> _YOUR INSTRUCTIONS_:
From the listing below, extract every line in which the word "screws" appears.

> _DATA SUPPLIED_:
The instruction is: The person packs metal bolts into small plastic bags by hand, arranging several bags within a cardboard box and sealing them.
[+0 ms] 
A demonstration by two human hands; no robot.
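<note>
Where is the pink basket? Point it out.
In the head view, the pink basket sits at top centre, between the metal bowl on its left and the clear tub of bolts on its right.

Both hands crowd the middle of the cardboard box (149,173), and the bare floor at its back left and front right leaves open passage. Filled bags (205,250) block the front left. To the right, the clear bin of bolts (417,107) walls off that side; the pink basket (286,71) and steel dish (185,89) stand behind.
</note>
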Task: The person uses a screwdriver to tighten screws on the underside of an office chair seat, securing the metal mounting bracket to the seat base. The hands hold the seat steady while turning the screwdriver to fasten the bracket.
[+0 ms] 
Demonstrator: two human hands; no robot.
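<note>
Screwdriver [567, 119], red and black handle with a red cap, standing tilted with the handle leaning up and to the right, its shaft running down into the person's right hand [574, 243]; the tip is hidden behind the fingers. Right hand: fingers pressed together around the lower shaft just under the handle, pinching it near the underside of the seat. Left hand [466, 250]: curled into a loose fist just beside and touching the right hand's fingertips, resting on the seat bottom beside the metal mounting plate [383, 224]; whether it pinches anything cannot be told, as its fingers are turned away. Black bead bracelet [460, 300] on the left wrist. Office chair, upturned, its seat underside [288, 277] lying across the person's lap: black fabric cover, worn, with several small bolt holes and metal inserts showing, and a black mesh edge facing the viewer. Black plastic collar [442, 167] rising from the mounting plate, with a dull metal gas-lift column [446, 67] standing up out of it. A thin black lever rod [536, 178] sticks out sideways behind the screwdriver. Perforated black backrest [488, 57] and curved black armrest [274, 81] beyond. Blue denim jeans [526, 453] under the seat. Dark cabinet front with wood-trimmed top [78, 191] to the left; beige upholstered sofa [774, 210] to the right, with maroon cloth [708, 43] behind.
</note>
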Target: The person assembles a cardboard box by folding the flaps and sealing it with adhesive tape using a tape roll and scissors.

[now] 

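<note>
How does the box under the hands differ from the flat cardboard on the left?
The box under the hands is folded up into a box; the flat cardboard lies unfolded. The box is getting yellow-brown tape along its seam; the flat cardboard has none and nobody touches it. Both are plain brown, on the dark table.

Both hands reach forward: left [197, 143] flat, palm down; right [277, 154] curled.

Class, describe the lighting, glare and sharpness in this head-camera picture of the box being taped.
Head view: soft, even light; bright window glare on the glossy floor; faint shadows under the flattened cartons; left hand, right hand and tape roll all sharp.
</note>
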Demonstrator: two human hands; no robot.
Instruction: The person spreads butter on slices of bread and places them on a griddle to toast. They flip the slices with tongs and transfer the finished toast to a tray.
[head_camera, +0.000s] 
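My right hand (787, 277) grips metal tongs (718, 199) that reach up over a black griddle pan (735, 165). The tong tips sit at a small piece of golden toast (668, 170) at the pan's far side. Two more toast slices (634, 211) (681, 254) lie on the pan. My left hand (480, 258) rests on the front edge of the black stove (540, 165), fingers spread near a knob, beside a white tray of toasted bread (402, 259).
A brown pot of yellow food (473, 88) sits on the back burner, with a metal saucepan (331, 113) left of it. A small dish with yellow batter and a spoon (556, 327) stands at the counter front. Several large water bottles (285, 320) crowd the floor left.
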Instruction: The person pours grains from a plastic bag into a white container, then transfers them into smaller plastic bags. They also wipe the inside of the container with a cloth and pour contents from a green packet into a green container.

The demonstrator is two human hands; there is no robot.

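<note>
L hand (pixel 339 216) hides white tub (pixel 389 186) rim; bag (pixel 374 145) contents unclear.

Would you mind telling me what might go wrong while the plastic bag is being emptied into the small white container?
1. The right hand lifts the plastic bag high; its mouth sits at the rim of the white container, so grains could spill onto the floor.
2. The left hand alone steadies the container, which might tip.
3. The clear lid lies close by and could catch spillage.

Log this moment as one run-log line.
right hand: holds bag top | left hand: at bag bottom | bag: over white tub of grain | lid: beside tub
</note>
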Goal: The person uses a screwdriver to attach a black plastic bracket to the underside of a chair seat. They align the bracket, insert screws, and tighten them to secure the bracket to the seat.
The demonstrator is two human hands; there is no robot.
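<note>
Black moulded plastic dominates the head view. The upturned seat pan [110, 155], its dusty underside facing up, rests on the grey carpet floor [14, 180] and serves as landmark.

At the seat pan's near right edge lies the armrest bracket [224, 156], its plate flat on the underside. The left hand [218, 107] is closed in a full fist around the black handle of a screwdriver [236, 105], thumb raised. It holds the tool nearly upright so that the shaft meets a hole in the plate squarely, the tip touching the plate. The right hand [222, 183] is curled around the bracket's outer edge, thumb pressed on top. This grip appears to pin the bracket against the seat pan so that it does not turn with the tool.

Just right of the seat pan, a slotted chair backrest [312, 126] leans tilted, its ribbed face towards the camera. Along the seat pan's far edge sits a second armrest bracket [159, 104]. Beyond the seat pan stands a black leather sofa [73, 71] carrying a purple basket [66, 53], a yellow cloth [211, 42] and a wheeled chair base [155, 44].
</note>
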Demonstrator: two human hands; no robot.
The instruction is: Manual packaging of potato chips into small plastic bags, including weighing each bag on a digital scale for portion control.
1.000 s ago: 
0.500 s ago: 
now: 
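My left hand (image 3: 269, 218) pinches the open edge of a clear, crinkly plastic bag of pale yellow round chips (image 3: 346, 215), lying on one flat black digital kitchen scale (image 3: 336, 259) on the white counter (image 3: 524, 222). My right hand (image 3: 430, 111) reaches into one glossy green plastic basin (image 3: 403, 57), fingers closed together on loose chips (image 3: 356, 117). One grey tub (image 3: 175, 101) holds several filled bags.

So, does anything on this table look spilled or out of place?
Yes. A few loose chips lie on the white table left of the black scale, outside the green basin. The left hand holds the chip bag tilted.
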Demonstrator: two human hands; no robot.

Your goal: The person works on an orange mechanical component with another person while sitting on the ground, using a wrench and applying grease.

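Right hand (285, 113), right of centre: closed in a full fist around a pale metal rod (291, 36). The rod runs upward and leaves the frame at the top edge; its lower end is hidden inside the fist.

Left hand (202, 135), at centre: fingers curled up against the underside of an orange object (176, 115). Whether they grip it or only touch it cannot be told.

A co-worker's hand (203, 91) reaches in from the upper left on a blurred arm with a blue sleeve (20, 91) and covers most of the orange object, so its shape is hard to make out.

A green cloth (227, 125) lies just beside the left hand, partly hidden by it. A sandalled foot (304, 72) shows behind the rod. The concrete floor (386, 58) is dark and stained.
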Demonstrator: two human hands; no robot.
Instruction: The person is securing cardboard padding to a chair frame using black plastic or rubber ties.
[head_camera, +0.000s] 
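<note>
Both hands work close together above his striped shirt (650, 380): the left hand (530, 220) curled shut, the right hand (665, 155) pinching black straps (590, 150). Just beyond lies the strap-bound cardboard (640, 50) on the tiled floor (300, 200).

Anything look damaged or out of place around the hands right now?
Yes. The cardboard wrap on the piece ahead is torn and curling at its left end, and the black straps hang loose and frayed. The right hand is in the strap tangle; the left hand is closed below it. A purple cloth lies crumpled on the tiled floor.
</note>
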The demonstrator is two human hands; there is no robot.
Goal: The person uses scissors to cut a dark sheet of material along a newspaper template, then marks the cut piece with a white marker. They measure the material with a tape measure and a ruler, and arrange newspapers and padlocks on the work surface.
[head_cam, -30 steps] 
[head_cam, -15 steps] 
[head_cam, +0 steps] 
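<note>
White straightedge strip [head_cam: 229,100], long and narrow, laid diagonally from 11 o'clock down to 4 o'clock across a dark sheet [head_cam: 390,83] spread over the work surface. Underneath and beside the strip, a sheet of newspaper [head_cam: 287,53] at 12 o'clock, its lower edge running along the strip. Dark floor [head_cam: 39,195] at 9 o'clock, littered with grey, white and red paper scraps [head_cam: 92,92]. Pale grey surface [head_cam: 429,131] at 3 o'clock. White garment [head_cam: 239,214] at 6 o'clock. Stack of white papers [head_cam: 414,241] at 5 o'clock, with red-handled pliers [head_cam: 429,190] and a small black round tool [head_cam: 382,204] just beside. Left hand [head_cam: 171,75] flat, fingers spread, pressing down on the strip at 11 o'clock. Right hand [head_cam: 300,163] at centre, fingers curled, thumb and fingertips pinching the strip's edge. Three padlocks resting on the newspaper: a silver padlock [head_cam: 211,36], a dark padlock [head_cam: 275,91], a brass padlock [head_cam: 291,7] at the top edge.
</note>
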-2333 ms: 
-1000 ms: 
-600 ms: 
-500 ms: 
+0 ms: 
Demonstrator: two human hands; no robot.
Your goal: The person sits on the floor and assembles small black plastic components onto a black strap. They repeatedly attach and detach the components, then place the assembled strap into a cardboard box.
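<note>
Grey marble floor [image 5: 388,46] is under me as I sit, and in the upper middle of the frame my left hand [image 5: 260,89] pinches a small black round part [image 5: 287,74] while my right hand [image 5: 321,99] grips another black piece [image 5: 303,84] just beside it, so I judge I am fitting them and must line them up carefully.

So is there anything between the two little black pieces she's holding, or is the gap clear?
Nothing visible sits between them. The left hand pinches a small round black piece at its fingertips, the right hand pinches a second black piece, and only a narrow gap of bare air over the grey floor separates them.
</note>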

> _ANSWER_:
Task: The person uses a screwdriver to tighten screws on the underside of an office chair seat, securing the metal mounting bracket to the seat base. The hands hold the seat steady while turning the screwdriver to fasten the bracket.
Goal: The person uses a screwdriver to attach a black plastic bracket to the underside of a chair seat. They align the bracket, insert screws, and tighten them to secure the bracket to the seat.

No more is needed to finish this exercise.